» Your goal
Every line with the string "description" should be copied from the data.
START Records supplied
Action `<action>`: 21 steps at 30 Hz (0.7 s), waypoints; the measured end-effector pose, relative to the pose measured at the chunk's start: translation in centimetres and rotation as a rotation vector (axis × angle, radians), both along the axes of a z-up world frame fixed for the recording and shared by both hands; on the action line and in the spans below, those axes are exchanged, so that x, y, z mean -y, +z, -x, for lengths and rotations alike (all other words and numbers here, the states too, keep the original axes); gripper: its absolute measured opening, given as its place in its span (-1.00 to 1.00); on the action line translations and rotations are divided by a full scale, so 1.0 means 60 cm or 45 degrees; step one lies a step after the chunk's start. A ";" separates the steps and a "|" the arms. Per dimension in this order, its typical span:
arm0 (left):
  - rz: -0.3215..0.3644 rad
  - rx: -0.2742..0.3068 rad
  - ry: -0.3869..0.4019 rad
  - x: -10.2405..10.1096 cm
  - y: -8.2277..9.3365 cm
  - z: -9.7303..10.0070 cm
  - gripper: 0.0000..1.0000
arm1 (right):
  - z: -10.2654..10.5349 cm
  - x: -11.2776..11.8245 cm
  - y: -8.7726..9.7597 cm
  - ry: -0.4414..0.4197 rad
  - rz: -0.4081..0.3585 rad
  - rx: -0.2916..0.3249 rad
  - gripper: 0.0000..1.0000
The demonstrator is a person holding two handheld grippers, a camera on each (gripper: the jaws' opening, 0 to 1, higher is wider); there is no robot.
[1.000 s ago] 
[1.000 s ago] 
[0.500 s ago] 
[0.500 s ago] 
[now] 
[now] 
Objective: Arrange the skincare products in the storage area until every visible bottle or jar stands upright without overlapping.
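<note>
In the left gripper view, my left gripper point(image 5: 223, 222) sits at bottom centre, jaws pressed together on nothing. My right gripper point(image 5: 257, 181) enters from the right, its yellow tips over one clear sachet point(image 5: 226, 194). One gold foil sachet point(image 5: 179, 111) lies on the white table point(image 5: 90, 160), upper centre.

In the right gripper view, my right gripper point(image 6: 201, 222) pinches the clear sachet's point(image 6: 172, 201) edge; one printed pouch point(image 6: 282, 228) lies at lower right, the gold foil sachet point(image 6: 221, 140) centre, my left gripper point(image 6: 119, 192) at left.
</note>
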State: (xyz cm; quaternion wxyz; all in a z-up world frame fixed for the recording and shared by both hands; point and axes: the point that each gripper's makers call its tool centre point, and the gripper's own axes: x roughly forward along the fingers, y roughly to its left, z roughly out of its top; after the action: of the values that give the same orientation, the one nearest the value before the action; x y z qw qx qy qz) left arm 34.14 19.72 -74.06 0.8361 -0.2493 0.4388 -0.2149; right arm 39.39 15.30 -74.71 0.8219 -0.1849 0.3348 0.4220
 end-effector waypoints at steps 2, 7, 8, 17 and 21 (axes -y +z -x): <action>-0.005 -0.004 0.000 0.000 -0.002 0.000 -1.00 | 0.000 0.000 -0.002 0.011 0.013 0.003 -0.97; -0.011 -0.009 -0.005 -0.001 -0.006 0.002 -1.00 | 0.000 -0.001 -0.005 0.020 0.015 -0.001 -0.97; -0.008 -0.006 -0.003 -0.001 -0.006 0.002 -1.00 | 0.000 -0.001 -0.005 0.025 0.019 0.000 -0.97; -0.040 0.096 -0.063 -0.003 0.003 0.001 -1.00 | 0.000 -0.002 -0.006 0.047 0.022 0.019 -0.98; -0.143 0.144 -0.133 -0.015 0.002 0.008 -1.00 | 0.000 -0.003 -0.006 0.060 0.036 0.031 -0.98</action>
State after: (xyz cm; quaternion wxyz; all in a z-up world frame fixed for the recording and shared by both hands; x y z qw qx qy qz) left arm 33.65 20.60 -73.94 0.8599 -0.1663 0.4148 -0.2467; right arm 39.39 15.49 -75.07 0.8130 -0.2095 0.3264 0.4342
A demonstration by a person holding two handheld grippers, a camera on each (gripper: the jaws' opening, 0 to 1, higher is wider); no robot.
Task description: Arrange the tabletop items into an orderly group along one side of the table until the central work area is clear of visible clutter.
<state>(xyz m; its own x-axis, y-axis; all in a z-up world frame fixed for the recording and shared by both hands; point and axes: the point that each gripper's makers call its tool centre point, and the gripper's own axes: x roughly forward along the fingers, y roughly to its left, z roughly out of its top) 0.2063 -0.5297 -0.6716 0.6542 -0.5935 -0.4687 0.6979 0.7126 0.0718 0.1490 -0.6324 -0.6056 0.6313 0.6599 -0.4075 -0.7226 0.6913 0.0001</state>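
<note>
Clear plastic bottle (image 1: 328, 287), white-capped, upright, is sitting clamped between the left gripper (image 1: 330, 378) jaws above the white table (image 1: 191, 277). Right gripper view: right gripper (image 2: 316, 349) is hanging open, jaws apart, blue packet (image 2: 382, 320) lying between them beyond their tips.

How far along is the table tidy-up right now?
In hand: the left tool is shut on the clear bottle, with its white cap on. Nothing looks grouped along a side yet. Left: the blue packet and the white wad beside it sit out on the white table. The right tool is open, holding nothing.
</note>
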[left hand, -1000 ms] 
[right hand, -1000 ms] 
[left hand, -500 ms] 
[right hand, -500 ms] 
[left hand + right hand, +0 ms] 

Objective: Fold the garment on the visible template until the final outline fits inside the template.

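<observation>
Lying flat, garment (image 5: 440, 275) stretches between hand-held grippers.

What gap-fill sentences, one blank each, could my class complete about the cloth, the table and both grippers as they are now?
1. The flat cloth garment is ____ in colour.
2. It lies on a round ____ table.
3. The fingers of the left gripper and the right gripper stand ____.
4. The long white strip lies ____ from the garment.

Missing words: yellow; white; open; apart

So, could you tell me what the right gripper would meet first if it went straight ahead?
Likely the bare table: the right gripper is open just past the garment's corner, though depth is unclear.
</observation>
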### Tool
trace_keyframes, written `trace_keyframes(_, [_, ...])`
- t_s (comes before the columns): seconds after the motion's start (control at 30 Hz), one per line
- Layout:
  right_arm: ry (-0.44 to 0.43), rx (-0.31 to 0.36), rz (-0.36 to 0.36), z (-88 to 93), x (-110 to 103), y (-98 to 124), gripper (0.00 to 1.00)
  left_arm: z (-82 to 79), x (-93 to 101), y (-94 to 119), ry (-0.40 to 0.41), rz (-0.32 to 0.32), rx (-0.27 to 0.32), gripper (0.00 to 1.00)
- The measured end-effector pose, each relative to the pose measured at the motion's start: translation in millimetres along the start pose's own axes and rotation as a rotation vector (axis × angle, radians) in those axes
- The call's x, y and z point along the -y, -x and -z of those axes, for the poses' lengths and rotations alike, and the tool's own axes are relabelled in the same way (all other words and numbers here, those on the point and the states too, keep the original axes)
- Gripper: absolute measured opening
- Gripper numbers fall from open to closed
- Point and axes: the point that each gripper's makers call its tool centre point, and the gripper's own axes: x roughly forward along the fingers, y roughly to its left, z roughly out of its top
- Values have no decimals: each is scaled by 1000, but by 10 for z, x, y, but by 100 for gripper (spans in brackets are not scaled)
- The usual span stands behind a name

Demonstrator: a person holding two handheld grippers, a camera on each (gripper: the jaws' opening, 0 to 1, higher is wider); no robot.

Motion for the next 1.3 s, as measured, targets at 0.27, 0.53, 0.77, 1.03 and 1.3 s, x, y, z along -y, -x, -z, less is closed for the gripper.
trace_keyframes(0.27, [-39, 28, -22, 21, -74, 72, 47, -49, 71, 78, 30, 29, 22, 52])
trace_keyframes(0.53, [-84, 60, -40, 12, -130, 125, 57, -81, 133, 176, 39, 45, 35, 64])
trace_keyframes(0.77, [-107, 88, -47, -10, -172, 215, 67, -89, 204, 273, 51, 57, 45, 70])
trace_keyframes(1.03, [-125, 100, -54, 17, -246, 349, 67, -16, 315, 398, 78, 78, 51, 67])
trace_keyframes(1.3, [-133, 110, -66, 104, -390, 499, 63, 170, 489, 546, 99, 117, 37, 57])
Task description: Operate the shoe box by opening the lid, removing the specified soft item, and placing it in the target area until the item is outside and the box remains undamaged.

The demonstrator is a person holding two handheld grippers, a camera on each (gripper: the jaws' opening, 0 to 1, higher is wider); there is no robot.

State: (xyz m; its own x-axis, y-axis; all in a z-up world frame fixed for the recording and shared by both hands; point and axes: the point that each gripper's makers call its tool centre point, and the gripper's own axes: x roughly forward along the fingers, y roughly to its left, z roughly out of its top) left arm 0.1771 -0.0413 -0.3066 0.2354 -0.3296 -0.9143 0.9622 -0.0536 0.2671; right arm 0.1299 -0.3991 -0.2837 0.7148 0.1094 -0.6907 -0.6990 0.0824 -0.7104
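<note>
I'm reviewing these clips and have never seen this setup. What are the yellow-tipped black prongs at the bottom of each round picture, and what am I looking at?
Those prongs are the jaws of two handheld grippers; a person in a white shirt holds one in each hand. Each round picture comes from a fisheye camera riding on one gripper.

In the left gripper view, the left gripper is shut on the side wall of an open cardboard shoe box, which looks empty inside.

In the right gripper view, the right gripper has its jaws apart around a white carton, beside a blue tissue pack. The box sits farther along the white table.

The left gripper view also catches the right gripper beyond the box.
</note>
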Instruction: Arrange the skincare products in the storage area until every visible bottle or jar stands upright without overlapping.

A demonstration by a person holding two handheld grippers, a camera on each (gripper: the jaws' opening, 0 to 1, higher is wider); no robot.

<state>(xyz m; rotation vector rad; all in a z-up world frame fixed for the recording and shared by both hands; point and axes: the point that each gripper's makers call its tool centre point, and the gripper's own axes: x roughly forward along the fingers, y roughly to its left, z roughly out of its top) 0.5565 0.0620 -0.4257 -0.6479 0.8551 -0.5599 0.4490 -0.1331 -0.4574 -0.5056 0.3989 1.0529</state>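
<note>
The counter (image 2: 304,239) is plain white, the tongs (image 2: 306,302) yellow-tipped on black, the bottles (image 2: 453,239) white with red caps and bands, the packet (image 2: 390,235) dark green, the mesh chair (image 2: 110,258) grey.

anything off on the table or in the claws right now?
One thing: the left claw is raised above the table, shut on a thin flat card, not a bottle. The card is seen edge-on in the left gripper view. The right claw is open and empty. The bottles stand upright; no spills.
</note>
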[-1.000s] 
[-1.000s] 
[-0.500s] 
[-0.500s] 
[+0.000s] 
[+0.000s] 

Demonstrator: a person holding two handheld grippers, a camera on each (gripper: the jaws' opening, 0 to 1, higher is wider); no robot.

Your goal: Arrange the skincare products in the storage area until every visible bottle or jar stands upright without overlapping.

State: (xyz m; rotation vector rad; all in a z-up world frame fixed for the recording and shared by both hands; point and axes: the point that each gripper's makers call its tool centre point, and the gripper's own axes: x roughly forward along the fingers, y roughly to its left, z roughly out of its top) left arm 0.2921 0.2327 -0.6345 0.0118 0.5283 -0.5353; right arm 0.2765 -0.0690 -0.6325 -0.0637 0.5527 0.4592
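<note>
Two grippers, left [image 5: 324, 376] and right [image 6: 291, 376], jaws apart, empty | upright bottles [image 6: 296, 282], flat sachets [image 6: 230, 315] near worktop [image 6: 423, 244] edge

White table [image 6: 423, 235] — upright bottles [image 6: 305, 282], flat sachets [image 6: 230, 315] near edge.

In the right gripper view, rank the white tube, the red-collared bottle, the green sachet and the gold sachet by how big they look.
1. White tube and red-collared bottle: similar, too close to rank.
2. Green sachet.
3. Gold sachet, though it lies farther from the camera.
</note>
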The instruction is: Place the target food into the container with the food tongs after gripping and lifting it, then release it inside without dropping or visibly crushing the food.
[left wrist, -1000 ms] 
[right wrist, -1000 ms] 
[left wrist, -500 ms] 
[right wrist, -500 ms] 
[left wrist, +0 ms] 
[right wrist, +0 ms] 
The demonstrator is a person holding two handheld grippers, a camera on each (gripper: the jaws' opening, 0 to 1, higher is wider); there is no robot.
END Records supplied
» Output
Task description: Arrange the tabletop items into an orderly group along one side of the table until the central work area is clear of visible clutter.
Task description: Operate the shoe box by opening the lid, removing the specified soft item, and placing it in the target area until the item is outside and the box remains undamaged.

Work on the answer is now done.